- WHAT THE TASK ASKS
Here the job is to transcribe the data verbatim while leaving each picture out.

- GIVEN INFORMATION
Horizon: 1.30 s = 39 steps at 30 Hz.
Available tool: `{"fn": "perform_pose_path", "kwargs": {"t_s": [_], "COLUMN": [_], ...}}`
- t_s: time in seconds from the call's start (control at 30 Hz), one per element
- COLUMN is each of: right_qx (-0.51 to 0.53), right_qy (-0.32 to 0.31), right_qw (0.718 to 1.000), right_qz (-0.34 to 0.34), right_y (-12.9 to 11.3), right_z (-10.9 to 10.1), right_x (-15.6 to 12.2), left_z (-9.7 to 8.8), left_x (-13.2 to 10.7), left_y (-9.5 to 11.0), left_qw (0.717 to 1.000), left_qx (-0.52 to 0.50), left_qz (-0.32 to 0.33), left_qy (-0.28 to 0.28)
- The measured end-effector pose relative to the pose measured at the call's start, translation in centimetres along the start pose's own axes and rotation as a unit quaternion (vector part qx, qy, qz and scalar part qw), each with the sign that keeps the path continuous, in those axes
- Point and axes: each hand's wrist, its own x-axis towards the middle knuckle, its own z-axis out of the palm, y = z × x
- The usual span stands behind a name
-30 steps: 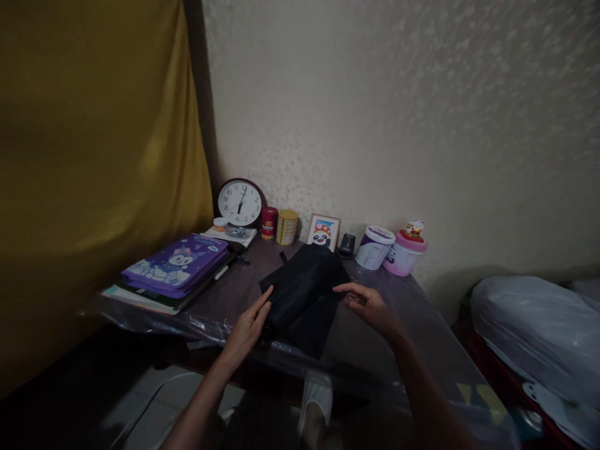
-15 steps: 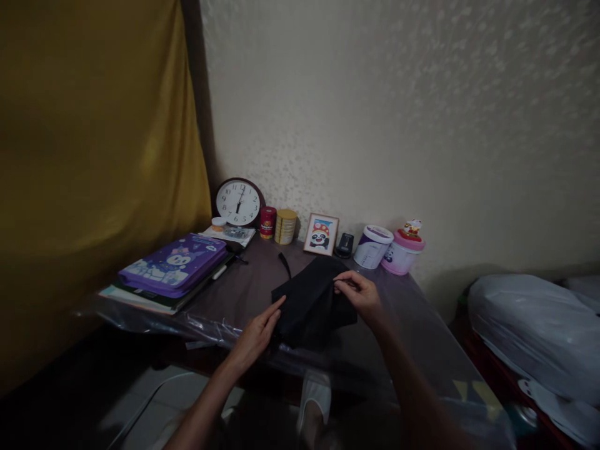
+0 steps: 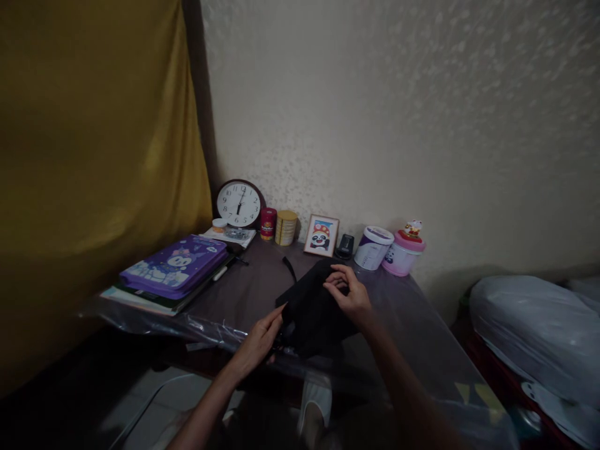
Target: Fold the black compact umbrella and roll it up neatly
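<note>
A black umbrella, its cloth loose and folded, lies across the front part of the table. From its far left side a narrow black strap sticks out. My left hand grips the near left edge, thumb and fingers closed on the cloth; the parts beneath that hand are dark and partly hidden. Over the right side of the cloth is my right hand, fingers curved, with a gap between thumb and forefinger and nothing visible in it.
Along the wall stand a clock, a red tin, a yellow tin, a picture frame, a black stapler-like object and two tubs. A purple case tops books at left. Plastic sheeting overhangs the table's front edge.
My right hand's pinch on the cloth has opened, and the hand has shifted slightly left and up. The left hand has turned its edge of the cloth slightly and moved a little nearer me.
</note>
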Motion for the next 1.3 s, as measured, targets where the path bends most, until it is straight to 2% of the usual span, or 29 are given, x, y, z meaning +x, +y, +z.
{"fn": "perform_pose_path", "kwargs": {"t_s": [0.1, 0.23, 0.37, 0.47, 0.6, 1.0, 1.13, 1.3], "right_qx": [-0.062, -0.162, -0.206, -0.212, -0.204, -0.186, -0.191, -0.225], "right_qy": [0.0, -0.033, -0.056, -0.071, -0.073, -0.093, -0.093, -0.084], "right_qw": [0.996, 0.975, 0.96, 0.956, 0.958, 0.959, 0.959, 0.953], "right_qz": [-0.064, -0.148, -0.18, -0.189, -0.19, -0.19, -0.186, -0.184], "right_y": [-0.4, -1.2, -1.8, -1.9, -1.6, -0.9, -0.7, 0.5], "right_z": [0.4, 1.2, 2.1, 2.6, 2.9, 3.2, 3.3, 2.3], "right_x": [-0.3, -0.8, -1.1, -1.2, -1.1, -0.7, -0.3, 0.7], "left_z": [0.0, -0.1, -0.2, -0.3, -0.2, 0.6, 0.8, 0.8], "left_x": [0.1, 0.0, -0.3, -0.4, -0.5, -0.4, -0.6, -0.8], "left_y": [0.0, 0.2, 0.6, 1.0, 1.5, 0.9, 0.6, 0.6], "left_qw": [1.0, 1.0, 0.998, 0.991, 0.987, 0.979, 0.969, 0.957], "left_qx": [-0.018, 0.002, 0.047, 0.087, 0.112, 0.162, 0.212, 0.252], "left_qz": [0.01, 0.013, 0.039, 0.082, 0.104, 0.096, 0.061, 0.068], "left_qy": [-0.001, 0.003, 0.033, 0.053, 0.044, 0.081, 0.109, 0.125]}}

- EXERCISE ANSWER
Horizon: 1.30 s = 39 steps at 30 Hz.
Available tool: `{"fn": "perform_pose_path", "kwargs": {"t_s": [_], "COLUMN": [_], ...}}`
- t_s: time in seconds from the call's start (control at 30 Hz), one per element
- COLUMN is each of: right_qx (-0.51 to 0.53), right_qy (-0.32 to 0.31), right_qw (0.718 to 1.000), right_qz (-0.34 to 0.34), right_y (-12.9 to 11.3), right_z (-10.9 to 10.1), right_x (-15.6 to 12.2), left_z (-9.7 to 8.8), left_x (-13.2 to 10.7), left_y (-9.5 to 11.0), left_qw (0.717 to 1.000), left_qx (-0.52 to 0.50), left_qz (-0.32 to 0.33), left_qy (-0.28 to 0.28)
- The measured end-effector pose relative to the pose measured at the call's start, translation in centimetres along the start pose's own axes and rotation as a unit quaternion (vector part qx, qy, qz and scalar part qw), each with the sign that keeps the path continuous, in those axes
- Point and axes: each hand's wrist, its own x-axis towards the middle knuckle, its own z-axis out of the palm, y = z × x
- The usual span stands behind a name
-30 steps: 
-15 steps: 
+0 steps: 
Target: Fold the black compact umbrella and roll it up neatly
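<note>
A black umbrella, its cloth loose and folded, lies across the front part of the table. From its far left side a narrow black strap sticks out. My left hand grips the near left edge, thumb and fingers closed on the cloth; the parts beneath that hand are dark and partly hidden. Over the right side of the cloth is my right hand, fingers curved, with a gap between thumb and forefinger and nothing visible in it.
Along the wall stand a clock, a red tin, a yellow tin, a picture frame, a black stapler-like object and two tubs. A purple case tops books at left. Plastic sheeting overhangs the table's front edge.
My right hand's pinch on the cloth has opened, and the hand has shifted slightly left and up. The left hand has turned its edge of the cloth slightly and moved a little nearer me.
</note>
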Motion for the next 1.3 s, as measured, targets where the path bends most, until it is straight to 2% of the usual span, or 29 are given, x, y, z meaning +x, +y, +z.
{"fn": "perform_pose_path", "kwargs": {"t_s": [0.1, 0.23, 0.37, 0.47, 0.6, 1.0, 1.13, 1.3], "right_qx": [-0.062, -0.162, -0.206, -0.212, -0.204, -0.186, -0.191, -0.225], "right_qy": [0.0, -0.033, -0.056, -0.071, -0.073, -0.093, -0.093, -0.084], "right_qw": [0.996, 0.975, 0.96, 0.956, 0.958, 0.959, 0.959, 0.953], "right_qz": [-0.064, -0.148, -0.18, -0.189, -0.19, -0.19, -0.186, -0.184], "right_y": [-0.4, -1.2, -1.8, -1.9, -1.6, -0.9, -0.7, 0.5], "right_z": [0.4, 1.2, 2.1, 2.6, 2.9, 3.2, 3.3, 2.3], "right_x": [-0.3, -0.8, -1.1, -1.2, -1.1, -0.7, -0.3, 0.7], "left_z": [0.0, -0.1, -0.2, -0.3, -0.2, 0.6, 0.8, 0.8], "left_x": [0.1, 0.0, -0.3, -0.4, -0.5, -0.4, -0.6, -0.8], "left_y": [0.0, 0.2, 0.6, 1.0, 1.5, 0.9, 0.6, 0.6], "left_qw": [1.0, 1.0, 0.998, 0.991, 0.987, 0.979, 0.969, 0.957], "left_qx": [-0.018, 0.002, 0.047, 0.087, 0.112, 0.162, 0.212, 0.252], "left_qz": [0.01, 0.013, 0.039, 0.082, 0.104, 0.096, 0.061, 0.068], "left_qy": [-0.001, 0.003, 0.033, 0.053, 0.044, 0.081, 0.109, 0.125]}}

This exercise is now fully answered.